Ele alerta para os riscos que a Covid oferece para os mais jovens, mesmo que os números pareçam mostrar outra coisa.

“Cerca de 2% das hospitalizações aconteceram neste grupo. Cerca de 0,35% do total de óbitos foram em menores de 20 anos", diz. "Mas estamos falando de 0,35% no total de quase 600 mil óbitos. Mais de 2.000 crianças e adolescentes perderam a vida para a Covid. É mais do que todas as outras doenças que têm vacina e mataram nos últimos anos”, afirma.

Segundo o médico, entre zero e 20 anos, dois grupos possuem o risco aumentado: menores de dois e os maiores de 11. "A vacinação do adolescente é importantíssima, porque a carga da doença, embora menor do que a de adultos, ainda assim é enorme. Tem complicações como a síndrome inflamatória, a Covid longa, o risco que não é desprezível e é muito maior do que as outras doenças que vacinamos crianças e adolescentes".

No Distrito Federal, a professora Kamila Braga Rodrigues, 24, que leciona sociologia para alunos do segundo ano do ensino médio no Centro Educacional 4 de Taguatinga Norte, deparou-se com a rejeição à vacina dentro da sala de aula. Ela conseguiu reverter o quadro.

Quando teve início a vacinação para jovens com 17 anos, Rodrigues perguntou se todos na classe estavam felizes com a possibilidade de se imunizarem.

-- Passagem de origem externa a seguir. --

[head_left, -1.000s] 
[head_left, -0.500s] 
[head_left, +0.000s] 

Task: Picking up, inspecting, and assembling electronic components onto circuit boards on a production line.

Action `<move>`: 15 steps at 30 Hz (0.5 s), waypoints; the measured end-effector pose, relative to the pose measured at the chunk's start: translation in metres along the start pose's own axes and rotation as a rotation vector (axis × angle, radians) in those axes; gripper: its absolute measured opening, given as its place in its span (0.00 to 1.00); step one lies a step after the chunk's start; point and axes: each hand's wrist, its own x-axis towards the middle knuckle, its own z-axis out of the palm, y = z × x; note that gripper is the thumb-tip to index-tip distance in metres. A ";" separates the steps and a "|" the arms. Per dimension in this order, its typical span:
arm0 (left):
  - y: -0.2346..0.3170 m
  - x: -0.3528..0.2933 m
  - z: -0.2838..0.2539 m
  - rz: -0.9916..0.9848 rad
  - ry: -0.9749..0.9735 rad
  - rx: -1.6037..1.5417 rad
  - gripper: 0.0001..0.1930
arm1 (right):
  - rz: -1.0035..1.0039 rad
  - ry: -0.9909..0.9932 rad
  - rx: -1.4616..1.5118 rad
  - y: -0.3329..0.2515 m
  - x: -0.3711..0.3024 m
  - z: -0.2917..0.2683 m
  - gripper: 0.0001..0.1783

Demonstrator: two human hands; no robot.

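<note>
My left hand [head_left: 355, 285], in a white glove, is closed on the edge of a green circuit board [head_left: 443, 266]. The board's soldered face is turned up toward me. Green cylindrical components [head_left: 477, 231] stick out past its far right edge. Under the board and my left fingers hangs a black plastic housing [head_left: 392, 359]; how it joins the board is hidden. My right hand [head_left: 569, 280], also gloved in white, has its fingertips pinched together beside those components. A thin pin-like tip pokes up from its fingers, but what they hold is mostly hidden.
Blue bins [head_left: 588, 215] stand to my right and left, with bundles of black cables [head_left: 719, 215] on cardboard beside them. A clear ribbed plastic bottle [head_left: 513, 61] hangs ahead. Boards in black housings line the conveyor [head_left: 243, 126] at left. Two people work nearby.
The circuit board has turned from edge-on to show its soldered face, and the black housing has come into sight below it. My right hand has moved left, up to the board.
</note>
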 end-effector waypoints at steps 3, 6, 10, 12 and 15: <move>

"Para minha surpresa, a resposta foi não", conta. "Alguns disseram ter medo da reação, como dor de cabeça e no braço, alguns disseram que tinham medo de agulha e outros disseram que não iriam no primeiro dia para não enfrentar fila."

Rodrigues não se deu por vencida. Pediu aos alunos que fizessem pesquisa científica sobre imunização e o controle da pandemia. "Eu queria que eles se conscientizassem sobre a importância de tomar a vacina", diz.

Mas o que funcionou mesmo foi outro incentivo. Ela pediu que cada um apresentasse o cartão de vacina com a data da dose recebida. Em troca, teria um ponto extra na média.